Instruction for the data below: set down exactly the lines from the line with "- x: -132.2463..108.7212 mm" to the line with "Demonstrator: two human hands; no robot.", inclusive, and no others.

_SUPPLIED INFORMATION_

◇ ◇ ◇ ◇ ◇ ◇ ◇

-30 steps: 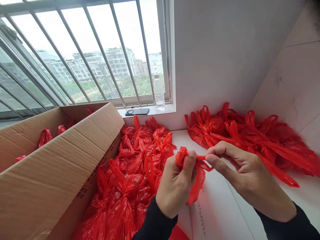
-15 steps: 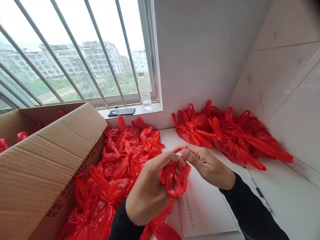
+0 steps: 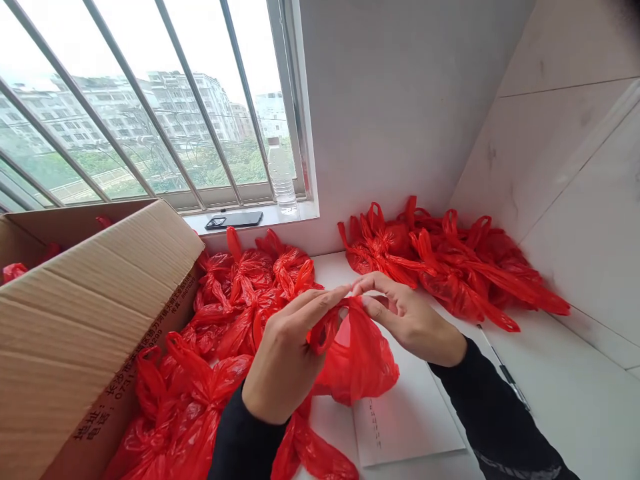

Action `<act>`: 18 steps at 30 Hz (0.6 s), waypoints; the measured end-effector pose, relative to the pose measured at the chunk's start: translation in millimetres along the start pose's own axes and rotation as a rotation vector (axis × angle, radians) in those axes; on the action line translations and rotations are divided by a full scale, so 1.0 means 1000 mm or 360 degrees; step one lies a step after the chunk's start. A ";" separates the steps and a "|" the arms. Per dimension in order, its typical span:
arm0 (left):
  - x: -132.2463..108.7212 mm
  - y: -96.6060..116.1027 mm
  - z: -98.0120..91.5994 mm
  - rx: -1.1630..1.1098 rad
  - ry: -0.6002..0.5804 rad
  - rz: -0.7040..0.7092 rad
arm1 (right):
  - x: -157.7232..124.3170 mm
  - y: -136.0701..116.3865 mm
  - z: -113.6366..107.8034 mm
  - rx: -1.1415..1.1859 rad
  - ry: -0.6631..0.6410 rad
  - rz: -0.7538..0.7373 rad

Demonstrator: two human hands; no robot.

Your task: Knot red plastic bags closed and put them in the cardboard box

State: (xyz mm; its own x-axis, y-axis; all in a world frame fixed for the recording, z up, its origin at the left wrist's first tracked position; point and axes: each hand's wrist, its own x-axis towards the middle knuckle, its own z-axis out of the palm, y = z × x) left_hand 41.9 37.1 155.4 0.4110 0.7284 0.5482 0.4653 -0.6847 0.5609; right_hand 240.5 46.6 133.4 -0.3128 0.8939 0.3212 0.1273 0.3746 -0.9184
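Observation:
A thin red plastic bag (image 3: 367, 363) hangs between my two hands above an open notebook (image 3: 407, 427). My left hand (image 3: 293, 347) is closed around the bag's bunched upper part on the left, most of its fingertips hidden by the plastic. On the other side, my right hand (image 3: 413, 323) pinches the top edge of the bag between thumb and fingers. The fingertips of both hands nearly meet at the top. What the bag holds, if anything, cannot be made out. Below my left wrist, another red bag (image 3: 320, 453) rests on the white surface.
Knotted red bags (image 3: 215, 387) crowd the left side beside an open cardboard box (image 3: 110, 287). A second heap of red bags (image 3: 465, 267) lies against the back wall. A pen (image 3: 507, 373) is at right. On the sill are a phone (image 3: 234, 220) and a water bottle (image 3: 281, 177).
The bag, bunched up by my left hand before, now hangs spread out between both hands. My right thumb and fingers have come onto its top edge. The view has shifted slightly.

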 end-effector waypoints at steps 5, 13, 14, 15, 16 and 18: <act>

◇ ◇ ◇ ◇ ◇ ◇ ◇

_PROBLEM SOLUTION_
  - x: -132.2463..108.7212 mm
  - y: -96.6060..116.1027 mm
  - z: -98.0120..91.5994 mm
  - rx: -1.1630..1.1098 rad
  - ry: -0.6002..0.5804 rad
  - rz: -0.7040..0.7092 rad
arm1 (right):
  - x: -157.7232..124.3170 mm
  - y: -136.0701..116.3865 mm
  - z: -113.6366..107.8034 mm
  - rx: -1.1415..1.1859 rad
  - ry: -0.6631..0.6410 rad
  - rz: -0.7538..0.7373 rad

Demonstrator: two human hands; no robot.

Work on the exercise is complete.